▼▼▼

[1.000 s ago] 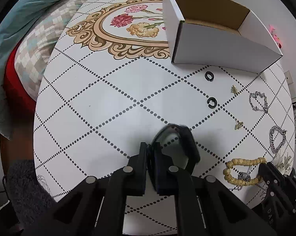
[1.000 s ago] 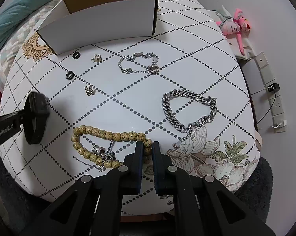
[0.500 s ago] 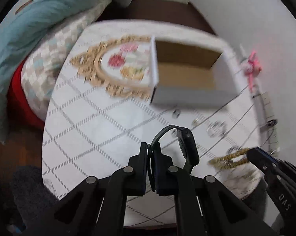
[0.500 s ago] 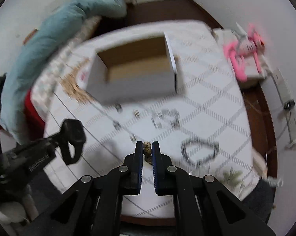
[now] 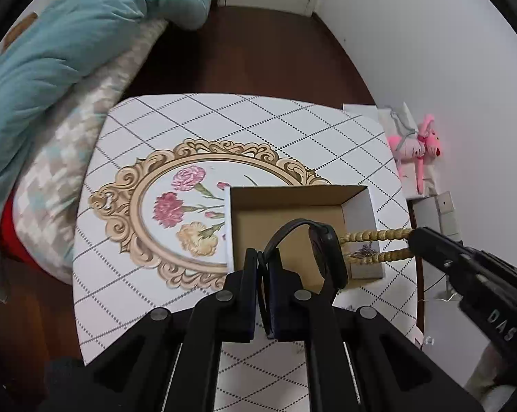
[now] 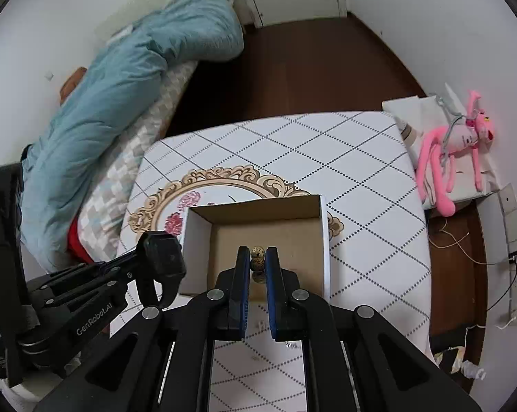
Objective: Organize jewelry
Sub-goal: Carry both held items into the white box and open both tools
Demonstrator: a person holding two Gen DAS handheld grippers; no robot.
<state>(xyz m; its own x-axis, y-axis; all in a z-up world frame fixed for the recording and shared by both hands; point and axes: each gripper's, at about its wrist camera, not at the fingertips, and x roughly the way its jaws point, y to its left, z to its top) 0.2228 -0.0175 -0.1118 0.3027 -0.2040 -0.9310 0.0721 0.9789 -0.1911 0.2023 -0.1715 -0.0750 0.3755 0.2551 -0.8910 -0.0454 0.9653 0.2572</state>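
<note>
My left gripper is shut on the strap of a black watch, which hangs over the near part of an open white cardboard box. The box has a brown inside and stands on the patterned table. My right gripper is shut on a tan bead bracelet above the same box. In the left wrist view the bracelet stretches as two bead strands from the right gripper towards the watch. The right wrist view shows the left gripper holding the watch beside the box's left wall.
A teal quilt and a checked pillow lie beyond the table's left edge. A pink plush toy rests on white boxes to the right, with wall sockets and cables nearby. Dark wooden floor lies behind the table.
Both grippers have lifted off the table, carrying the watch and the bead bracelet, and travelled to above the box. The other jewelry on the table has dropped out of view.
</note>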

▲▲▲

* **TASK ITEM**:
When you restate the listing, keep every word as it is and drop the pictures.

* **OUTPUT OF THE TASK**:
[1.000 s ago] 
[1.000 s ago] 
[0.500 s ago] 
[0.500 s ago] 
[now] 
[now] 
Objective: Organize jewelry
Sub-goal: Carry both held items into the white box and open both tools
Demonstrator: a person holding two Gen DAS handheld grippers; no robot.
<state>(xyz m; its own x-axis, y-axis; all in a z-up world frame fixed for the recording and shared by both hands; point and axes: each gripper's, at about its wrist camera, not at the fingertips, and x roughly the way its jaws point, y to its left, z to its top) 0.2228 -0.0175 -0.1118 0.3027 -0.2040 -0.9310 0.0721 0.9789 -0.1911 0.2023 -0.1715 -0.0750 0.3755 0.2551 -0.8910 -0.0454 0.9653 0.2572</state>
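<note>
My left gripper is shut on the strap of a black watch, which hangs over the near part of an open white cardboard box. The box has a brown inside and stands on the patterned table. My right gripper is shut on a tan bead bracelet above the same box. In the left wrist view the bracelet stretches as two bead strands from the right gripper towards the watch. The right wrist view shows the left gripper holding the watch beside the box's left wall.
A teal quilt and a checked pillow lie beyond the table's left edge. A pink plush toy rests on white boxes to the right, with wall sockets and cables nearby. Dark wooden floor lies behind the table.
Both grippers have lifted off the table, carrying the watch and the bead bracelet, and travelled to above the box. The other jewelry on the table has dropped out of view.
</note>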

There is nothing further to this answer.